**Action item**
Verbatim output required. Print the data in full.
(Dataset extract Opens)
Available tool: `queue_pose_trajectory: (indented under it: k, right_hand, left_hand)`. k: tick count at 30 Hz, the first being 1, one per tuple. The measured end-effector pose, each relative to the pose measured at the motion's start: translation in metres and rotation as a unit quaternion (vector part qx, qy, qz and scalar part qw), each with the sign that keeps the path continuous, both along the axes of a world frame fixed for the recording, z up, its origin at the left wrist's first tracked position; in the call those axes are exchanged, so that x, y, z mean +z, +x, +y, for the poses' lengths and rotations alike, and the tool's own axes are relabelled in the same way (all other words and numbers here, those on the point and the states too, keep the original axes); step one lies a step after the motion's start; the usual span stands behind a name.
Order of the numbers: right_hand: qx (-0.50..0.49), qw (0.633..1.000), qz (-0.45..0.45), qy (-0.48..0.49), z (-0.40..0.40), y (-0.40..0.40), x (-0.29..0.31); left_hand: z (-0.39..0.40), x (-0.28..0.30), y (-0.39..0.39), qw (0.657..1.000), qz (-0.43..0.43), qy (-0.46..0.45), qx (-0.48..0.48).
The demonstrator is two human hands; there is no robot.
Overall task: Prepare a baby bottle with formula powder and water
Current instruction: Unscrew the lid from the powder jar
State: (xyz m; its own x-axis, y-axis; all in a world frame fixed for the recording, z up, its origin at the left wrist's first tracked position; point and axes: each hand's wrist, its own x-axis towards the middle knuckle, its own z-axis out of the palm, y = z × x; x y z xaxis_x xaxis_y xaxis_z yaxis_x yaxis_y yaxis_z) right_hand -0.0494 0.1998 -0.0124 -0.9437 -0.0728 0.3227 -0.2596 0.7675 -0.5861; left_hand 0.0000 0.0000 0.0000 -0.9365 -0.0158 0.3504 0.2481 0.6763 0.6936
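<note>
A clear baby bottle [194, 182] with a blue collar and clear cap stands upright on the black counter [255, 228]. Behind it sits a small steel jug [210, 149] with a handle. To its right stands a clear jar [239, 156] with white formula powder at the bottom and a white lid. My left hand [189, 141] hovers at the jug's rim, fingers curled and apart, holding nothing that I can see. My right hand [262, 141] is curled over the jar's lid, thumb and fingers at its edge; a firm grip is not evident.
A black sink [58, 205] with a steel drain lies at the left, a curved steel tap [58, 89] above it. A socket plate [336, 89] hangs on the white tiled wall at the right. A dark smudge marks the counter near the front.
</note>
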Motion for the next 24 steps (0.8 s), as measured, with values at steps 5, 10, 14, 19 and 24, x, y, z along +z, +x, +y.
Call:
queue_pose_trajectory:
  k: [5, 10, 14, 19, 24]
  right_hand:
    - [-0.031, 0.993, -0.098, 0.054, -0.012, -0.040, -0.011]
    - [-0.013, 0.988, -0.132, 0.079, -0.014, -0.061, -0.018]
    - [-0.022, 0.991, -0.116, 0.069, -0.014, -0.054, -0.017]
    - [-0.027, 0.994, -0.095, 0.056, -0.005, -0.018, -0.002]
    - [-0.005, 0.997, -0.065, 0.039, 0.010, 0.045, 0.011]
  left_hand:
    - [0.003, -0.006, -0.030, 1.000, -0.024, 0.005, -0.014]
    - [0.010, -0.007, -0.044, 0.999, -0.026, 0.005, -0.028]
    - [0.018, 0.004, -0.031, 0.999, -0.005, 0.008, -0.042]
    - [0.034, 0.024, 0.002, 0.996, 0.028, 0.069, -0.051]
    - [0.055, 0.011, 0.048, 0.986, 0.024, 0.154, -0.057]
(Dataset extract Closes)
**Task output**
Available tool: `queue_pose_trajectory: (indented under it: k, right_hand, left_hand)`. k: tick count at 30 Hz, the first being 1, one per tuple. The measured end-effector pose, each relative to the pose measured at the motion's start: translation in metres and rotation as a unit quaternion (vector part qx, qy, qz and scalar part qw), each with the sign that keeps the path continuous, both along the axes of a world frame fixed for the recording, z up, its origin at the left wrist's first tracked position; in the call those axes are exchanged, so that x, y, z mean +z, +x, +y, for the poses' lengths and rotations alike, and the tool's own axes are relabelled in the same way (all other words and numbers here, those on the point and the states too, keep the original axes); step one lies a step after the motion's start; the usual span stands behind a name.
Order of the numbers: right_hand: qx (-0.50..0.49), qw (0.633..1.000), qz (-0.45..0.45), qy (-0.48..0.49), z (-0.40..0.40), y (-0.40..0.40), x (-0.29..0.31); left_hand: z (-0.39..0.40), x (-0.28..0.30), y (-0.39..0.39), qw (0.657..1.000), qz (-0.43..0.43), qy (-0.46..0.45), qx (-0.48..0.48).
The demonstrator is two human hands; there is no robot.
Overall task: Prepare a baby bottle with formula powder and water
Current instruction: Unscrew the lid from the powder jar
State: (xyz m; its own x-axis, y-axis; all in a world frame fixed for the recording, z up, its origin at the left wrist's first tracked position; point and axes: each hand's wrist, its own x-axis towards the middle knuckle, its own z-axis out of the palm, y = z × x; x y z xaxis_x xaxis_y xaxis_z yaxis_x yaxis_y yaxis_z) right_hand -0.0494 0.1998 -0.0124 -0.9437 -0.0728 0.3227 -0.2596 0.7675 -0.5861; left_hand 0.0000 0.0000 0.0000 -0.9365 -0.0158 0.3504 0.2481 0.6763 0.6936
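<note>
A clear baby bottle [194, 182] with a blue collar and clear cap stands upright on the black counter [255, 228]. Behind it sits a small steel jug [210, 149] with a handle. To its right stands a clear jar [239, 156] with white formula powder at the bottom and a white lid. My left hand [189, 141] hovers at the jug's rim, fingers curled and apart, holding nothing that I can see. My right hand [262, 141] is curled over the jar's lid, thumb and fingers at its edge; a firm grip is not evident.
A black sink [58, 205] with a steel drain lies at the left, a curved steel tap [58, 89] above it. A socket plate [336, 89] hangs on the white tiled wall at the right. A dark smudge marks the counter near the front.
</note>
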Motion for the next 24 steps (0.8 s), as measured, with values at steps 5, 10, 14, 19 and 24, x, y, z along +z, +x, +y.
Call:
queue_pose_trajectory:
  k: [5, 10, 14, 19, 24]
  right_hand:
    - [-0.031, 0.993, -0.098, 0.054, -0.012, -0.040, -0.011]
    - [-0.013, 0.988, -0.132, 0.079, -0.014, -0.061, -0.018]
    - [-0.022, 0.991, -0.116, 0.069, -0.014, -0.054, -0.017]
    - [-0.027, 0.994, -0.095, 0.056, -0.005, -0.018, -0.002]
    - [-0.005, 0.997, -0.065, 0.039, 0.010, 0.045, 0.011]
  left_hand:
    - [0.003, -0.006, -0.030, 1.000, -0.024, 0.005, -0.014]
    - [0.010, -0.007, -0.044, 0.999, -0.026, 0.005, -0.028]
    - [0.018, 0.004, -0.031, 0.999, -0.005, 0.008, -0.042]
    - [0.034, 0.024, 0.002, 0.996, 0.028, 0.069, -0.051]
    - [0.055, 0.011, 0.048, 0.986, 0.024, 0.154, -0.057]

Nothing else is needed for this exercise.